Find all vectors in R^3 that are perpendicular to [1; 3; -1]

[VinnyCee]

THE PROBLEM:

The dot product is:

\overrightarrow{x}\,=\,\left[ \begin{array}{c} x_1 \\ x_2 \\ \vdots \\ x_n \end{array} \right]

\overrightarrow{y}\,=\,\left[ \begin{array}{c} y_1 \\ y_2 \\ \vdots \\ y_n \end{array} \right]

in \mathbb{R}^n:

\overrightarrow{x}\,\cdot\,\overrightarrow{y}\,=\,x_1\,y_1\,+\,x_2\,y_2\,+\,\ldots\,+\,x_n\,y_n

If the scalar \overrightarrow{x}\,\cdot\,\overrightarrow{y} is equal to zero, the vectors are perpendicular.

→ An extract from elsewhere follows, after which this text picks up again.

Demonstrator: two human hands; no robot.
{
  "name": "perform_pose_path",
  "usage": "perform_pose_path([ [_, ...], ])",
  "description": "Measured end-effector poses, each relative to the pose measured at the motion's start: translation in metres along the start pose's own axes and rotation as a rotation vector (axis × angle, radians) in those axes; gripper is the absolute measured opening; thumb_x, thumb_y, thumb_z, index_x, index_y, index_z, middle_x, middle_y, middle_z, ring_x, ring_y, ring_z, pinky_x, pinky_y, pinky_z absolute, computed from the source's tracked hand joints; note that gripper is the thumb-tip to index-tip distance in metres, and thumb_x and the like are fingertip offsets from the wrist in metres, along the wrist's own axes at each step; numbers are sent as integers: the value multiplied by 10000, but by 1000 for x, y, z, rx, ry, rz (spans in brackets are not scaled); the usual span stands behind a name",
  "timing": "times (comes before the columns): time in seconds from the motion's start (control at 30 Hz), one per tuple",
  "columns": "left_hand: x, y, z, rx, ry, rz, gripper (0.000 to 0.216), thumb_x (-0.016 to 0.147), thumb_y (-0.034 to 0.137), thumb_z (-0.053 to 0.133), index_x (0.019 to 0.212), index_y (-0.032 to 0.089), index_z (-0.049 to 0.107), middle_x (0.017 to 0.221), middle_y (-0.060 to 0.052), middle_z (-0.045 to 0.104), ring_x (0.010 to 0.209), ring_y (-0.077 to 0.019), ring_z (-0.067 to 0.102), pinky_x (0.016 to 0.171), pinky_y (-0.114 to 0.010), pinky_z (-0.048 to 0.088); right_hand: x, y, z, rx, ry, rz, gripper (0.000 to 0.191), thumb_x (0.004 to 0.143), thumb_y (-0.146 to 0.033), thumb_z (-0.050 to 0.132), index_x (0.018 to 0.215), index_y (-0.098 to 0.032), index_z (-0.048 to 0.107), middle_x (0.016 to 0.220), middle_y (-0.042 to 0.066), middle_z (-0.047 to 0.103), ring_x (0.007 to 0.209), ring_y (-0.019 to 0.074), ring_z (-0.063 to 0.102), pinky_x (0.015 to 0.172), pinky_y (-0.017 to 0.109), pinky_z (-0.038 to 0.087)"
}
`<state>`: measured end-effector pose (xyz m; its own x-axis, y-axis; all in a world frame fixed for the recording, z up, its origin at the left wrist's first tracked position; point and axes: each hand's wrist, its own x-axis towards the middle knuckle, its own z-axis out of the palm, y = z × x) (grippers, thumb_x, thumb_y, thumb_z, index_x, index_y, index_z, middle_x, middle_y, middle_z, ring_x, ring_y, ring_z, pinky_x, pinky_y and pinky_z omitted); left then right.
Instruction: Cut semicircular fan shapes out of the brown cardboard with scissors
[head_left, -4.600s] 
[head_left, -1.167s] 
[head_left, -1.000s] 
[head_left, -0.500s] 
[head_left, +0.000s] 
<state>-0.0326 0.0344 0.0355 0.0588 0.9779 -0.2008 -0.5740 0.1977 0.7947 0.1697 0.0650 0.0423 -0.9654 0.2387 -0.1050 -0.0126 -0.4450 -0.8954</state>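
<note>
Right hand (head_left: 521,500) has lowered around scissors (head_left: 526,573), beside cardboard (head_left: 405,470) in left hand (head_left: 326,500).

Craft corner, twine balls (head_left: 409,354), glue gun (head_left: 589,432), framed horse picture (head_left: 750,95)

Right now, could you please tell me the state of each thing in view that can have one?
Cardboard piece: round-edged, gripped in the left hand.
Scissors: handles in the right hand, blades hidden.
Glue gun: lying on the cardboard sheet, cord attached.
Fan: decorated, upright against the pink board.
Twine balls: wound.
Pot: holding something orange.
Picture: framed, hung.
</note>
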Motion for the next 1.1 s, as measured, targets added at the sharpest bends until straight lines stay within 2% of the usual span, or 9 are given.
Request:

Find all vectors in \mathbb{R}^3 that are perpendicular to
\left[ \begin{array}{c} 1 \\ 3 \\ -1 \end{array} \right].

Draw a sketch as well.

MY WORK SO FAR:

\left[ \begin{array}{c} 1 \\ 3 \\ -1 \end{array} \right]\,\cdot\,\left[ \begin{array}{c} x \\ y \\ z \end{array} \right]\,=\,0

x\,+\,3\,y\,-\,z\,=\,0

z\,=\,x\,+\,3\,y

Let s = x and t = y

z\,=\,s\,+\,3\,t

\left[ \begin{array}{c} 1 \\ 3 \\ -1 \end{array} \right]\,\cdot\,\left[ \begin{array}{c} s \\ t \\ s\,+\,3\,t \end{array} \right]\,=\,0

Does the above look right?

 

[HallsofIvy]

Yes, that looks good- but where is your answer? Since the problem asks for the set of all vectors perpendicular to [1, 3, -1] your answer should be something like "All vectors satisfying" or "all vectors spanned by". You have already calculated that a vector [x, y, z] in that space must satisfy x+ 3y- z= 0; just say that. You have also calculated form that that z= x+ 3y and got [s, t, s+3t] as a "representative" vector. You could answer "all vectors of the form [s, t, s+ 3t] where s and t can be any real numbers. Finally, since [s, t, s+ 3t]= s[1, 0, 1]+ t[0, 1, 3], you could answer "the subspace spanned by [1, 0, 1] and [0, 1, 3]."

Your picture, of course, would be the plane x+ 3y- z= 0.